In a face-to-face interview on 10/19/11 at 4:00pm, ED Director S6 indicated one-to-one constant observation meant the employee was to have their eyes on the patient at all times. S6 indicated the ED had no policy that defined what one-to-one observation required. S6 indicated the PEC custody form used by the security staff when they observe patients in the ED did not become a permanent part of the ED patient's medical record.
Continuous observations on 10/20/11 from 12:10pm to 12:20pm revealed Random Patients R1 and R2 being observed by Security Representatives S20 and S21. Further observation revealed an occurrence at 12:10pm when S20 had his back to Random Patient R1 and an occurrence at 12:20pm when S21 had her back to Random Patient R2 while she (S21) was speaking to an individual in the hallway.
In a face-to-face interview on 10/20/11 at 12:05pm, Security Representative S21 indicated she and Security Representative S20 were responsible for observing Patients R1 and R2, which meant that they (S20 and S21) were to keep their eyes on Patients R1 and R2 at all times.
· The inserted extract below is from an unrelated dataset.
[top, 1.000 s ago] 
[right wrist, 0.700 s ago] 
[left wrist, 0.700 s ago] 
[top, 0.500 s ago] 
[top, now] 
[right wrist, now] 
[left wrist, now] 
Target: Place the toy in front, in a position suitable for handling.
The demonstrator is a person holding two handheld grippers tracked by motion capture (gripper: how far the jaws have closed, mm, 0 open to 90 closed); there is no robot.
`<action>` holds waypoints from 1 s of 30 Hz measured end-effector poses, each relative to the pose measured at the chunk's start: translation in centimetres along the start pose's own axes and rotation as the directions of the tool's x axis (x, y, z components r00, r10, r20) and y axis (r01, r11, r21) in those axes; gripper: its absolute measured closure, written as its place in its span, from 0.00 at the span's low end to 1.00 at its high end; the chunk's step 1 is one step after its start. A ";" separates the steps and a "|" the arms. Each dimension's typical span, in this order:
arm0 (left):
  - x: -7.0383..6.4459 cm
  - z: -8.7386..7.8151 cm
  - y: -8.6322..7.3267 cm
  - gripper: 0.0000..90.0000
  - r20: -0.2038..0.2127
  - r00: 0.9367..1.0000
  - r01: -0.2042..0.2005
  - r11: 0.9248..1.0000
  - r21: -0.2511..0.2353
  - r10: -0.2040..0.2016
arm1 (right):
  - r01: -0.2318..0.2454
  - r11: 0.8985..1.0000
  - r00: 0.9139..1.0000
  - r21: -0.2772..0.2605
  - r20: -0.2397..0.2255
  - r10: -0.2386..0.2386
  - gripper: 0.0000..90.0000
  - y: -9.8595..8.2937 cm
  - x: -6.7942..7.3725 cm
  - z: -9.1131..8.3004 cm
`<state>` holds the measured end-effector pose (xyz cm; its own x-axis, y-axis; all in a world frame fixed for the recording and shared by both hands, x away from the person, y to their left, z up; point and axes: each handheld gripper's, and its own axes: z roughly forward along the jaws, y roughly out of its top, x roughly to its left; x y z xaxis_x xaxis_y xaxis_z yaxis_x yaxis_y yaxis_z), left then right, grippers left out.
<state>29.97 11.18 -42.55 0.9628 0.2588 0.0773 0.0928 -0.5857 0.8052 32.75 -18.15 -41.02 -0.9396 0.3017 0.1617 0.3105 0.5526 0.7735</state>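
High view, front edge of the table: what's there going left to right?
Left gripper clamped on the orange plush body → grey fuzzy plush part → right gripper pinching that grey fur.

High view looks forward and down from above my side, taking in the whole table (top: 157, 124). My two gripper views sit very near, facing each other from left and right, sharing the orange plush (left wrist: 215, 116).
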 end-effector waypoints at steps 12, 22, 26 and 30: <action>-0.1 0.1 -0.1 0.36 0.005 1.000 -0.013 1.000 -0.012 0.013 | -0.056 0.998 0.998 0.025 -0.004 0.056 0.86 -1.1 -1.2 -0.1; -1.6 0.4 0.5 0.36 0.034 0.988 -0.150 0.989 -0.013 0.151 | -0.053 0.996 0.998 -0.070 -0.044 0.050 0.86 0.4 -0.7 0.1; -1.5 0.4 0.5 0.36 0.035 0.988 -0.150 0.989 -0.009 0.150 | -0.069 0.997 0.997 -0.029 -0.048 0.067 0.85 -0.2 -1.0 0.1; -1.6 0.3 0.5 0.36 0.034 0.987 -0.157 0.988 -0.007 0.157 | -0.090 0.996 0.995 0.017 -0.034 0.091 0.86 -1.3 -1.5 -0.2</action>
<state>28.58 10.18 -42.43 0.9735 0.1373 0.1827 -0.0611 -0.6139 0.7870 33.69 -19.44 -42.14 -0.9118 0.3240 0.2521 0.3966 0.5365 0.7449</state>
Review of the hospital's ED policy titled "Physicians Emergency Certificate (PEC)", number MH-02 last revised 03/28/05, last reviewed 03/11, and presented as the current policy for monitoring PEC'd patients in the ED, revealed, in part, "...Purpose: To establish guidelines for a patient who is placed under the Physicians Emergency Certificate. ... Patients that are under PEC, OPC (order of protective custody), CEC (Coroner's Emergency Certificate), and Peace Officers hold are to have 1:1 (one-to-one) observation by Mental Health Tech, Security, or other staff member". The policy failed to define the elements of one-to-one observation to include if the patient was to be on continuous observation, whether the observation required the observer to have eye contact on the patient, the time frame for documentation requirements, the location of the patient when being observed, and the manner of incorporating security representative monitoring in the patient's medical record.
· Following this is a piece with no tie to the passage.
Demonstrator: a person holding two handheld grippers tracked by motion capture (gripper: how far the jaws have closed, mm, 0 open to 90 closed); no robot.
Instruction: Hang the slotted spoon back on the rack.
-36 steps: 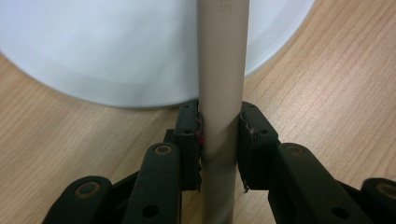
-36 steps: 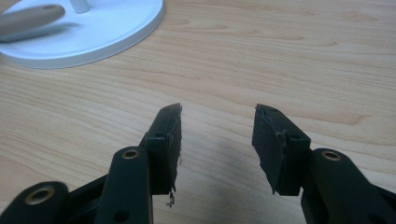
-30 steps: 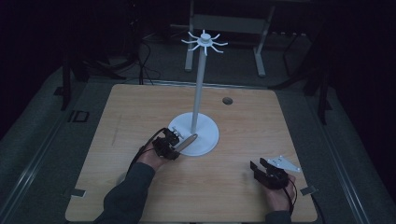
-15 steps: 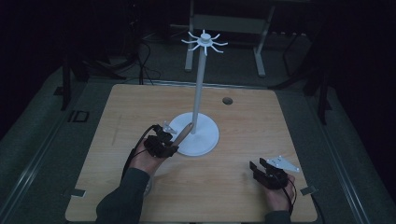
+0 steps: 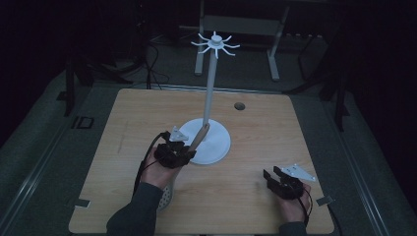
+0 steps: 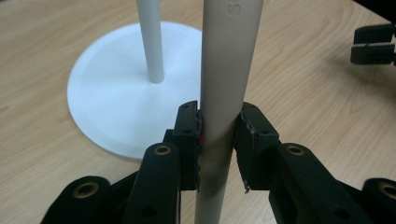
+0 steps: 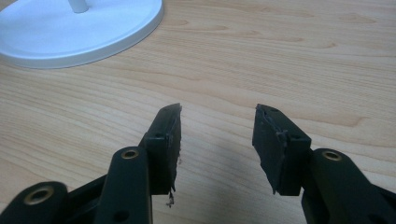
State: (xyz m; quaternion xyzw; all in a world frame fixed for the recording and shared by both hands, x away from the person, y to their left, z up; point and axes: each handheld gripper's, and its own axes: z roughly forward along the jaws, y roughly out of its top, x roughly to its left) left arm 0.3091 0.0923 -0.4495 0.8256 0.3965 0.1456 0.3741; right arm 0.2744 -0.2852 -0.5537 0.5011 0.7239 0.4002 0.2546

Review of the hospital's "Patient Safety and Quality PI (performance improvement) Plan", submitted by Director of Quality Management S31 as their current QAPI (quality assessment and performance improvement) plan, revealed, in part, "...To ensure strategic alignment, quality improvement activities emerge from a systematic and organized framework for improvement... This quality improvement framework incorporates four primary activities. Building a culture of patient safety, quality and reliability; Value-added measurement and the assessment of hospital performance through the collection and analysis of data. Identifying opportunities for excellence through active participation (rounding) and team member feedback; Conducting quality improvement and patient safety initiatives and taking action where indicated, including the: design of new services, and/or improvement of existing services. ... Selection of a Performance Indicator. A performance indicator is a quantitative tool that provides information about the performance of the hospital's process, services, functions or outcomes. Selection of a Performance Indicator is based on the following considerations: Relevance to mission ... Relevance to Five Pillars and Strategic Plan ... Organizational importance - whether it addresses important processes that are: high volume, problem prone or high risk...".